What is K-Anonymity?

July 15, 2024 – Mykola Melnyk

K-anonymity is a data anonymization technique used to protect sensitive data in datasets. A dataset is said to possess k-anonymity if any given record is indistinguishable from at least k-1 other records concerning certain identifying attributes, known as quasi-identifiers. In simpler terms, if a dataset has k-anonymity, each individual's data cannot be differentiated from at least k-1 other individuals.

Why is K-Anonymity Important?

Consider a hospital's dataset containing patient records with attributes such as age, gender, ZIP code, and medical conditions. Even though names and Social Security numbers might be removed, combinations of quasi-identifiers (like age, gender, and ZIP code) can often be used to re-identify individuals. For example, knowing that a 28-year-old male lives in ZIP code 12345 could be enough to single out a specific person. K-anonymity ensures that such combinations are generalized or suppressed, making re-identification significantly harder.
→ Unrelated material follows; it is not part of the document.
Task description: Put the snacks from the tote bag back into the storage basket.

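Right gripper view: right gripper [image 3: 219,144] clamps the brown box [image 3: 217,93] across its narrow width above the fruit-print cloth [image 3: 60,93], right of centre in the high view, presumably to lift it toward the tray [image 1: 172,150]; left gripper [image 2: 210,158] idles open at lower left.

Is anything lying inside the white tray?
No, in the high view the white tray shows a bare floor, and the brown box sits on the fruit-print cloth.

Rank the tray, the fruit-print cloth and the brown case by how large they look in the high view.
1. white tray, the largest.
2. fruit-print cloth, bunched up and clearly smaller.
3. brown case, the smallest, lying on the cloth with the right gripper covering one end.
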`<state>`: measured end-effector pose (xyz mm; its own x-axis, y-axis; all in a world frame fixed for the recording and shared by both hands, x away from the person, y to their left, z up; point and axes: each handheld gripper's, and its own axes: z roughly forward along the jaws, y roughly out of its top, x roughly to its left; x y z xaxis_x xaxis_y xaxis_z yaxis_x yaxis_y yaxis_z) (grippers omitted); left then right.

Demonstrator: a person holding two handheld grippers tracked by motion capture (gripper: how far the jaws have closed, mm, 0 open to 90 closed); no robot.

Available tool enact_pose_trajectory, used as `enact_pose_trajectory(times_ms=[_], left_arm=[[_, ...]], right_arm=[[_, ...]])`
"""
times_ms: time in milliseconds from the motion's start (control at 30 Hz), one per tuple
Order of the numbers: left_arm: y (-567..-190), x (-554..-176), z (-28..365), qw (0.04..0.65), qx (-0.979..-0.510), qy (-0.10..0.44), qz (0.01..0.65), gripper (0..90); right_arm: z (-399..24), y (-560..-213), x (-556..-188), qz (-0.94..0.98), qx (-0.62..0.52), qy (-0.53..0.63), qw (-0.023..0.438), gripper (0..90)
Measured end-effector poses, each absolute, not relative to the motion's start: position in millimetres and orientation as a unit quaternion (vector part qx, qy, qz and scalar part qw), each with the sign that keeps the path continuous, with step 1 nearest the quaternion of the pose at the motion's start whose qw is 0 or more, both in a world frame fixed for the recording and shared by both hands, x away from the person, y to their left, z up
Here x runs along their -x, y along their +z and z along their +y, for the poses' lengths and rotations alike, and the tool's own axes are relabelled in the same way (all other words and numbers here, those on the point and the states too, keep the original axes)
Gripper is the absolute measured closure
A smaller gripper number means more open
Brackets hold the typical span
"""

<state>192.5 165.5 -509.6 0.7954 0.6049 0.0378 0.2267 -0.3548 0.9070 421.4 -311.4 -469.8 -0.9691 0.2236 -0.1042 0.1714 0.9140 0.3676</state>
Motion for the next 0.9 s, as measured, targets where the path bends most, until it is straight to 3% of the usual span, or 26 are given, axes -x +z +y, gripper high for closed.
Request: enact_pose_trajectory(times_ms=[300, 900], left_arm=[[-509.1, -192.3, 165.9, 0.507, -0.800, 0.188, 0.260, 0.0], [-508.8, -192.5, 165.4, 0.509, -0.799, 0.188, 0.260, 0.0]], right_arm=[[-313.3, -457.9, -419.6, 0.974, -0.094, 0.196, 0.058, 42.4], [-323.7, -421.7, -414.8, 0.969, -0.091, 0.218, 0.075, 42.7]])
How Does K-Anonymity Work?

Let's dive into a practical example. Suppose we have the following dataset:

Initial Dataset

Let's assume we have a dataset containing sensitive information about individuals, including their Age, Gender, ZIP code, and Disease:

ID	Age	Gender	ZIP code	Disease
1	28	Male	12345	Flu
2	34	Female	12346	Diabetes
3	45	Female	12347	Hypertension
4	36	Male	12348	Flu
5	50	Female	12349	Arthritis
6	28	Female	12350	Flu
7	33	Male	12345	Asthma
8	45	Male	12346	Cancer
9	50	Male	12347	Hypertension
10	36	Female	12348	Arthritis

Generalized Dataset for 3-Anonymity

To achieve 3-anonymity, we need to generalize the quasi-identifiers (Age, Gender, ZIP code) so that each combination of these identifiers appears in at least three records.

Age	Gender	ZIP code	Disease
20-30	Male	1234*	Flu
30-50	Female	1234*	Diabetes
40-50	Female	1234*	Hypertension
30-50	Male	1234*	Flu
40-50	Female	1234*	Arthritis
20-30	Female	1235*	Flu
30-50	Male	1234*	Asthma
40-50	Male	1234*	Cancer
40-50	Male	1234*	Hypertension
30-50	Female	1234*	Arthritis

In this generalized dataset:

Ages are grouped into ranges.
ZIP codes are partially masked with an asterisk to represent a broader area.
This ensures that each combination of quasi-identifiers appears in at least three records, providing 3-anonymity.

Explanation:

Age: Ages are grouped into broader categories (e.g., 20-30, 30-50, 40-50) to make it harder to pinpoint an individual's exact age.
Gender: Gender remains unchanged as it's already a binary attribute and generalization would not add privacy.
ZIP code: The last digit of the ZIP code is masked with an asterisk to generalize the location information.

Resulting Dataset for 3-Anonymity:

In this example, any record in the dataset cannot be uniquely identified because each combination of Age, Gender, and ZIP code appears in at least three records. This makes it difficult to re-identify individuals based on these attributes alone, thereby providing a level of privacy protection.